Repeat all the data that appears below, keeping it exact.

+---+

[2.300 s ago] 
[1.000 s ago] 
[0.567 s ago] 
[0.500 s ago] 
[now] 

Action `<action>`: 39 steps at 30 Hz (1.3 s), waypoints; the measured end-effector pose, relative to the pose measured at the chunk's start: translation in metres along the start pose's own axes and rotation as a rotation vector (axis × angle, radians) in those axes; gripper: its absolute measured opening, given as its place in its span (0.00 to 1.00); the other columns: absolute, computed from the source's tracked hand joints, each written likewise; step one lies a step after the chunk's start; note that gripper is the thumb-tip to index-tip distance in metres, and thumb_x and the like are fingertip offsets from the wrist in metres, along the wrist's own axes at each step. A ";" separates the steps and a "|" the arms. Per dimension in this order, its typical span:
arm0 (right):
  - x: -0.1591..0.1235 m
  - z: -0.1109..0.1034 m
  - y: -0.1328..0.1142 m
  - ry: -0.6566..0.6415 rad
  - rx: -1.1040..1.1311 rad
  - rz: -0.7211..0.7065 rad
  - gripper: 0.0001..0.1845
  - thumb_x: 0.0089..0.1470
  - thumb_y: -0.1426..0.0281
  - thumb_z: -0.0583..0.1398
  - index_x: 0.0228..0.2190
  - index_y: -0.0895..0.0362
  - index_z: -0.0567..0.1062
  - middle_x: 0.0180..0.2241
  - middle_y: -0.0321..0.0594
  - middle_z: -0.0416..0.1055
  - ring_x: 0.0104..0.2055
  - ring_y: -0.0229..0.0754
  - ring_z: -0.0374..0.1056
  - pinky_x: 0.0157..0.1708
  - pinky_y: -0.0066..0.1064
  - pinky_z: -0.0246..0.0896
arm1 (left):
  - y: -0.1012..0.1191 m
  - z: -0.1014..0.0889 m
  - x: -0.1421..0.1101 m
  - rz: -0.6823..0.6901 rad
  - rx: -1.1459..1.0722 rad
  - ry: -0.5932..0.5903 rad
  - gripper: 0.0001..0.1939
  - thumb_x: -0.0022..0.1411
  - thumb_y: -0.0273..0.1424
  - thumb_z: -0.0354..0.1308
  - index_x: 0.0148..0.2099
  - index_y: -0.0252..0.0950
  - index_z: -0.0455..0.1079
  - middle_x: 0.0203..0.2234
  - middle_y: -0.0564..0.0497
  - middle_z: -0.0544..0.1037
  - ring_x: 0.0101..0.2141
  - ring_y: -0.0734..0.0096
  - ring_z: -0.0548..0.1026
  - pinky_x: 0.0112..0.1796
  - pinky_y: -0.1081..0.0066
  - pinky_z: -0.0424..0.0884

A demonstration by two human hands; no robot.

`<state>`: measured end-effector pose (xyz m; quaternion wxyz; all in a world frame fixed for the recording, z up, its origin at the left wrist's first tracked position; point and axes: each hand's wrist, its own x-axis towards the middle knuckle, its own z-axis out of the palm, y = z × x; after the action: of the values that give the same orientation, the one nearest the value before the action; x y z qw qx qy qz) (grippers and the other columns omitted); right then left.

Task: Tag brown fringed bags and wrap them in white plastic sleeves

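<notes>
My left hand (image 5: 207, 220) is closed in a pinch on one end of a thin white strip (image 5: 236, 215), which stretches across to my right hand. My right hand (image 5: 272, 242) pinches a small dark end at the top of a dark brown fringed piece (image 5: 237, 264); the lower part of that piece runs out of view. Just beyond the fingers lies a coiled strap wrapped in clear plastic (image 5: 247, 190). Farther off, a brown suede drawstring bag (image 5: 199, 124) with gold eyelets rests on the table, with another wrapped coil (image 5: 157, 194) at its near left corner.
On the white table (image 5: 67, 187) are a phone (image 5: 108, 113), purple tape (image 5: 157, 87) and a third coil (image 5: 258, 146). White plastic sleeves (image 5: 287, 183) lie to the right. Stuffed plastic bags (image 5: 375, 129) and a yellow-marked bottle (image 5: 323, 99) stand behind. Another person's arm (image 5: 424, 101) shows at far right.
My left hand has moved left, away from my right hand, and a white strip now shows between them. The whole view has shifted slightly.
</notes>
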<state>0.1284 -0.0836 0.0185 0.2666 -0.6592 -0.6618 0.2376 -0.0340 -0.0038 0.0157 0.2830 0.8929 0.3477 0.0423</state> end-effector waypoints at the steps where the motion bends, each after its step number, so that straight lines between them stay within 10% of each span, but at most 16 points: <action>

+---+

Problem solution:
[2.300 s ago] 
[1.000 s ago] 
[0.567 s ago] 
[0.500 s ago] 
[now] 

Action `<action>`: 39 steps at 30 Hz (1.3 s), waypoints; the measured end-effector pose, relative to the pose measured at the chunk's start: translation in metres along the start pose's own axes and rotation as a rotation vector (axis × angle, radians) in those axes; gripper: its absolute measured opening, given as its place in its span (0.00 to 1.00); the other columns: absolute, computed from the source's tracked hand joints, each written likewise; step one lies a step after the chunk's start; note that gripper is the thumb-tip to index-tip distance in metres, and thumb_x and the like are fingertip offsets from the wrist in metres, along the wrist's own axes at each step. A ";" separates the steps and a "|" the arms. Per dimension in this order, its typical span:
arm0 (right):
  - x: -0.1591..0.1235 m
  - z: -0.1109..0.1034 m
  - y: -0.1328..0.1142 m
  - ry: -0.6566..0.6415 rad
  - rx: -1.1040..1.1311 rad
  - rz: -0.7211..0.7065 rad
  - gripper: 0.0001..0.1845
  - thumb_x: 0.0089..0.1470
  - thumb_y: -0.1426..0.0281
  - thumb_z: -0.0583..0.1398
  - index_x: 0.0228..0.2190
  - index_y: -0.0895..0.0362
  - index_z: -0.0567..0.1062
  - middle_x: 0.0180..0.2241
  - middle_y: -0.0321..0.0594
  - middle_z: -0.0416..0.1055
  - ring_x: 0.0104..0.2055
  - ring_y: -0.0229..0.0754
  - ring_z: -0.0374..0.1056
  - pinky_x: 0.0157..0.1708
  - pinky_y: -0.0066..0.1064
  - pinky_z: -0.0246..0.0896
arm1 (left):
  - y: -0.1012..0.1191 m
  - z: -0.1014..0.0889 m
  - x: -0.1421..0.1101 m
  - rz: -0.6823..0.6901 rad
  - rx: -1.1459..1.0722 rad
  - ry: -0.5932..0.5903 rad
  - gripper: 0.0001..0.1939
  - thumb_x: -0.0022..0.1411
  - thumb_y: -0.0273..0.1424
  - thumb_z: -0.0354..0.1308
  - index_x: 0.0148..0.2099
  - index_y: -0.0252..0.0950
  - index_z: -0.0455..0.1079
  - middle_x: 0.0203..0.2234
  - middle_y: -0.0564..0.0497
  - middle_z: -0.0544..0.1037
  - ring_x: 0.0101..0.2141
  - ring_y: -0.0734..0.0096
  - ring_z: -0.0548..0.1026
  - pinky_x: 0.0112..0.1796
  - pinky_y: -0.1081..0.0066
  - pinky_z: -0.0424..0.0884

A demonstration by two human hands; no robot.

`<state>`: measured end-effector pose (xyz m; quaternion wxyz; all in a world frame fixed for the recording, z up, its origin at the left wrist's first tracked position; point and axes: each hand's wrist, its own x-axis towards the middle knuckle, its own z-axis out of the palm, y = z × x; after the action: of the values that give the same orientation, the one nearest the value before the action; x y z qw qx qy qz) (grippers and the other columns omitted); right then left.

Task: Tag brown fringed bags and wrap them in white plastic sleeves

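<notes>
My left hand (image 5: 207, 220) is closed in a pinch on one end of a thin white strip (image 5: 236, 215), which stretches across to my right hand. My right hand (image 5: 272, 242) pinches a small dark end at the top of a dark brown fringed piece (image 5: 237, 264); the lower part of that piece runs out of view. Just beyond the fingers lies a coiled strap wrapped in clear plastic (image 5: 247, 190). Farther off, a brown suede drawstring bag (image 5: 199, 124) with gold eyelets rests on the table, with another wrapped coil (image 5: 157, 194) at its near left corner.
On the white table (image 5: 67, 187) are a phone (image 5: 108, 113), purple tape (image 5: 157, 87) and a third coil (image 5: 258, 146). White plastic sleeves (image 5: 287, 183) lie to the right. Stuffed plastic bags (image 5: 375, 129) and a yellow-marked bottle (image 5: 323, 99) stand behind. Another person's arm (image 5: 424, 101) shows at far right.
My left hand has moved left, away from my right hand, and a white strip now shows between them. The whole view has shifted slightly.
</notes>
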<state>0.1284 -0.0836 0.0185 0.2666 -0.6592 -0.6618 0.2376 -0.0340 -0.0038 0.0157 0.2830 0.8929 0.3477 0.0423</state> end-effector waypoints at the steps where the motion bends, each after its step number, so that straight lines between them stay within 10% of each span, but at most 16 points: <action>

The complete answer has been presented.